Diante deste preocupante cenário, fala-se em um golpe de Estado e uma volta ao autoritarismo, constatações veementemente negadas por Saied, que alega estar amparado no texto da Constituição. Inexistindo um tribunal constitucional, não existe uma forma legítima ou eficaz de impugnar, ou questionar os atos do presidente, agravando a exaltação dos ânimos. Nesse sentido, Rached Ghannouchi, presidente do parlamento e chefe Ennahda, maior partido tunisiano, declarou publicamente que Kais Saied não teria competência para destituir o primeiro-ministro, afirmando que o presidente só teria um “poder simbólico”.

Internacionalmente, muitas nações demonstram suas inquietudes e temem, ainda, uma crise diplomática. Jake Sullivan, conselheiro de segurança nacional do presidente estadunidense Joe Biden, em uma ligação de cunho claramente diplomático, teria conversado com Saied e declarado apoio à democracia tunisiana e reafirmado a importância de direitos fundamentais e da vigência de um Estado de Direito.
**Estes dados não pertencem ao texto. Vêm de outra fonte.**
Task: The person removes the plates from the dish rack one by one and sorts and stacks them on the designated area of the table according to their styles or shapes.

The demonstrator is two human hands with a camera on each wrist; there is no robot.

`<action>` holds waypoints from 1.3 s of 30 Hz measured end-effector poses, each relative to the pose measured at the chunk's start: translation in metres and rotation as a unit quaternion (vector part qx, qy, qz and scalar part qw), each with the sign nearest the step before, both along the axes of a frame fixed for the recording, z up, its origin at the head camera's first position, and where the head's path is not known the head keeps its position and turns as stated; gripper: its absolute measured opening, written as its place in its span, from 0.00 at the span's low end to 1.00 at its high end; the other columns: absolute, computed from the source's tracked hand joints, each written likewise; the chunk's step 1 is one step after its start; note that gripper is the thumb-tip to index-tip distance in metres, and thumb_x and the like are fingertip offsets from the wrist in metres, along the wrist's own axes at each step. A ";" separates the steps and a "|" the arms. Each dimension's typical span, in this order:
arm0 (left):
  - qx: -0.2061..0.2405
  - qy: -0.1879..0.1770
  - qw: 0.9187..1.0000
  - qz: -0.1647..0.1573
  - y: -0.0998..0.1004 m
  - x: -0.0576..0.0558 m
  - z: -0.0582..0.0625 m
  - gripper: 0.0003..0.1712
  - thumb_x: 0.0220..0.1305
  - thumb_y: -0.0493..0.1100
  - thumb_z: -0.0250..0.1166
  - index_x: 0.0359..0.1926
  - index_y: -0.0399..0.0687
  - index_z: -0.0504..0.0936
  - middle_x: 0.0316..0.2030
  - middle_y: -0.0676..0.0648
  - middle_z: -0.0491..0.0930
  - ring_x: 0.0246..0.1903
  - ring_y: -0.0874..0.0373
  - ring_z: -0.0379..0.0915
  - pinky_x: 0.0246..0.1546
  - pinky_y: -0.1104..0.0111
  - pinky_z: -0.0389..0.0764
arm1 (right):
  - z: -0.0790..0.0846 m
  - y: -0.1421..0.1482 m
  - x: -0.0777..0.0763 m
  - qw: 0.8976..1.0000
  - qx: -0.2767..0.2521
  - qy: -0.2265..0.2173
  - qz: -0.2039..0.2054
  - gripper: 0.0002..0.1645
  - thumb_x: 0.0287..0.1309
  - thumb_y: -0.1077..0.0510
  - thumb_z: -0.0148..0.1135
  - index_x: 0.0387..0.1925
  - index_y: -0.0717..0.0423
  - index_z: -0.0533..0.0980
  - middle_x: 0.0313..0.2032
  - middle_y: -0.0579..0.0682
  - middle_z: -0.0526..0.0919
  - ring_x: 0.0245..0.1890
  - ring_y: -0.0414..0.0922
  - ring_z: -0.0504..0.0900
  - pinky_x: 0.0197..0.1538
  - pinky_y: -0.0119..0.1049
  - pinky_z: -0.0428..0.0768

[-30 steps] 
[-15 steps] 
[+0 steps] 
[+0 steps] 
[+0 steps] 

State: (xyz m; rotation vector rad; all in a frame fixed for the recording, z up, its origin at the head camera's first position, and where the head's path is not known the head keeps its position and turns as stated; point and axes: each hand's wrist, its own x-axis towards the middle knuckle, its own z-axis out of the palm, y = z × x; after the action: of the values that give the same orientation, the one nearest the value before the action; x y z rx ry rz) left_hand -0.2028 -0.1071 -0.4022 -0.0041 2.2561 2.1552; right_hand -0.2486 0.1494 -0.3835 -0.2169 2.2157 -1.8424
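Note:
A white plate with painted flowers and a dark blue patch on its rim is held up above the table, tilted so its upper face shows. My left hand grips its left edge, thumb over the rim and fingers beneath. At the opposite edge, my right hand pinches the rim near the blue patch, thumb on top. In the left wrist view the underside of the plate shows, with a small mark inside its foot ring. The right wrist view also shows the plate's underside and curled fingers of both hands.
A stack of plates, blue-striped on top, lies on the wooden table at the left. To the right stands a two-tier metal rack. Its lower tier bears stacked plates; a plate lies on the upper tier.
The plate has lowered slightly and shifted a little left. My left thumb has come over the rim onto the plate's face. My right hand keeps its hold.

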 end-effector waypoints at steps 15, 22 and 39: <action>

Junto a tudo isso, o grupo fundamentalista islâmico contemporâneo conhecido como Irmandade Muçulmana estaria fomentando as manifestações populares, pedindo publicamente que o governo se abra para um “diálogo sério” para evitar caos e destruição. Destaca-se, nesse ponto, que o grupo é considerado terrorista por alguns países e tem forte influência sobre o governo tunisiano.

Todos os olhos estão voltados para a Tunísia e todo o simbolismo do país na luta contra o autoritarismo está abalado. Aparentemente, os efeitos da Primavera Árabe já estão no passado e o movimento que representaria o desabrochar das flores da liberdade começa a murchar e cair. O futuro, naturalmente, é incerto, mas espera-se que as forças democráticas prevaleçam e que as flores continuem assim, floridas.